The Roar
The Roar

Advertisement

Australian rugby needs structural change

Easts vs Randwick. Photo via http://www.eastsrugby.com.au/
Roar Guru
11th September, 2012
47
1148 Reads

I’ve seen much debate on The Roar about how Australia’s third tier, Super Rugby and The Rugby Championship can/should expand.

I thought I would weight in on the discussion and put forward my own idea of how Australia, and to a lesser extent SANZAR, should structure its rugby moving forward.

Starting at the grass roots. Schoolboys rugby has an undeniable needs to become more inclusive.

Sydney and Brisbane’s best school sides must form unified competitions with around 10 highly competitive sides playing against one another on a weekly basis, with no division between private and state schools.

Poaching young league prodigies, signing them up with the ARU or the local professional side and mentoring them through their development could play a key role in securing the talent for the future.

Club rugby must be condensed to increase the quality of play and players. What the Australian Rugby Championship (ARC) failed to do was a) realise they couldn’t compete with the NRL and AFL from the get go and b) find a window that allowed the very best players to compete.

The ARU should look to Cricket Australia’s Big Bash League and the FFA’s A-League for a reference and the dos and don’ts of implementing a new franchise competition. Another go at an ARC competition with 8-10 sides would be perfect in addition to my next suggestion.

Scrap the current Super Rugby franchises and system. No Kiwi is going to give two hoots about the Lions verse Force fixture. So why is that part of the TV package Sky Sports in New Zealand is forced to pay for.

Advertisement

The newly formed ARC along with the existing Currie Cup and ITM Cup in New Zealand will be the pinnacle of domestic club rugby with Wallabies, All Blacks and Springboks playing in every match, every week.

Each domestic competition is free to include as many sides as they please and develop their own talent pools as they wish. The next stage is where Super Rugby is placed.

A Champions League style knock-out to crown the best club in the southern hemisphere. Argentina’s top-flight Zona Campeonato will also run. The top four domestic sides from each nation qualify and the tournament is all done and dusted in four weeks.

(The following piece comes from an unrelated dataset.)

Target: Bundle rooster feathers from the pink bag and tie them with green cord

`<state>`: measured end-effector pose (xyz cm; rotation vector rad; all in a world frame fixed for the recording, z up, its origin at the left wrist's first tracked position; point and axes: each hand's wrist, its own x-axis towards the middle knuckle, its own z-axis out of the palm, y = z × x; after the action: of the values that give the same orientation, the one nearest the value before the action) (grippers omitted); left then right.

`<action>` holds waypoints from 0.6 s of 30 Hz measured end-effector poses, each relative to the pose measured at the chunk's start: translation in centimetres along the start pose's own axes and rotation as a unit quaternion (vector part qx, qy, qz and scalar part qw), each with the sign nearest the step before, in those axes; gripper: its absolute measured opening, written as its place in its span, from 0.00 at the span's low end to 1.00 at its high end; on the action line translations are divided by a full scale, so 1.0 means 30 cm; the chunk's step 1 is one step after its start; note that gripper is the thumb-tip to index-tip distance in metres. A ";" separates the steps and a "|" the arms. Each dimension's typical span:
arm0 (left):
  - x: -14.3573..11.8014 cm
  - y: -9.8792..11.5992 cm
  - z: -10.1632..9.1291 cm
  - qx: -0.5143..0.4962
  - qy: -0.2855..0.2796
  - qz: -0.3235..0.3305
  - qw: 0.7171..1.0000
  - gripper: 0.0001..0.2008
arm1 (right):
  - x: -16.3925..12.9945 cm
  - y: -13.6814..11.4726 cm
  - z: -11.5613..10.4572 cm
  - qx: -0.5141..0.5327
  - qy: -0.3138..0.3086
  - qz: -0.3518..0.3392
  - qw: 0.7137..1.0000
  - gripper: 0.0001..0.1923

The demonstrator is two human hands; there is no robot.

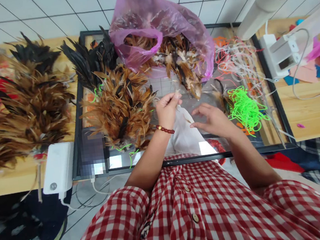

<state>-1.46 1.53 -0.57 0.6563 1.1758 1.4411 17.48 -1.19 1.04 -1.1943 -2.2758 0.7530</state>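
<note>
Below the pink bag, left hand pinches a feather

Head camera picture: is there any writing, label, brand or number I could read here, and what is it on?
No text can be read.
The phone on the glass-topped table: screen blurred out.
The white charger box: only a round mark, no legible words.
The white device at the right: no readable label.
The pink plastic bag of feathers: no print visible.

Thin pale feather pinched upright
</note>
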 end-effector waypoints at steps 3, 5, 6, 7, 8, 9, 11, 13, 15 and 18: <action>-0.005 0.007 0.008 -0.014 0.004 -0.012 1.000 0.07 | -0.063 0.003 0.055 -0.065 0.025 0.012 0.997 0.12; -0.011 0.016 0.015 -0.027 0.005 -0.019 0.999 0.06 | -0.071 0.006 0.073 -0.091 0.038 0.006 0.995 0.05; -0.015 0.021 0.018 -0.039 0.002 -0.023 0.999 0.05 | -0.067 0.005 0.069 -0.096 0.035 0.003 0.995 0.06; -0.019 0.028 0.021 -0.055 -0.004 -0.030 0.998 0.05 | -0.057 0.001 0.056 -0.100 0.025 -0.001 0.995 0.08; -0.024 0.035 0.023 -0.073 -0.014 -0.045 0.996 0.05 | -0.044 -0.005 0.034 -0.107 0.013 -0.008 0.994 0.09; -0.028 0.044 0.025 -0.094 -0.027 -0.068 0.993 0.05 | -0.028 -0.014 0.006 -0.117 0.001 -0.017 0.993 0.10; -0.035 0.061 0.028 -0.126 -0.057 -0.131 0.982 0.06 | 0.012 -0.036 -0.058 -0.158 -0.014 -0.048 0.986 0.10; -0.040 0.074 0.031 -0.135 -0.077 -0.184 0.971 0.07 | 0.059 -0.059 -0.110 -0.201 -0.018 -0.081 0.976 0.10; -0.044 0.080 0.034 -0.125 -0.085 -0.204 0.967 0.07 | 0.109 -0.078 -0.138 -0.219 -0.020 -0.105 0.970 0.11; -0.045 0.078 0.037 -0.105 -0.094 -0.205 0.969 0.08 | 0.179 -0.089 -0.140 -0.205 -0.021 -0.126 0.970 0.13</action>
<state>-1.08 0.82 2.25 0.3656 0.9292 1.1052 15.70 3.13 6.66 -1.0299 -2.6367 0.2191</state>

Future expansion could allow for additional sides to enter the new Super Rugby Champions League from the domestic competitions in countries like Canada, Japan or the USA.

SANZAR get their big bucks for a cross-continent domestic competition and each country retains its own top flight domestic competitions. It’s a win-win.

A return to Australia ‘A’ and the Junior All Blacks or New Zealand Maori participating in the Pacific Nations Cup, following domestic rugby and parallel to other internationals, will further lead to the games regional development.

Australia’s second string and up and coming players will be playing at a high level in addition to an increase in existing exposure to international rugby for Samoa, Japan, Tonga and Fiji.

Advertisement

The PNC should also expand to include the USA and Canada so all six developing rugby nations have regular, competitive, international rugby.

The Rugby Championship remains the pinnacle of rugby in the southern hemisphere. We now have a full structure of rugby in the southern hemisphere for Australian rugby.

From young player development in schools, to a national domestic club rugby competition, to an intercontinental club competition, regional international development and then top-flight international rugby.

But would the ARU or SANZAR take the steps necessary to do this? Probably not. Seems like a pretty bloody good idea to me though.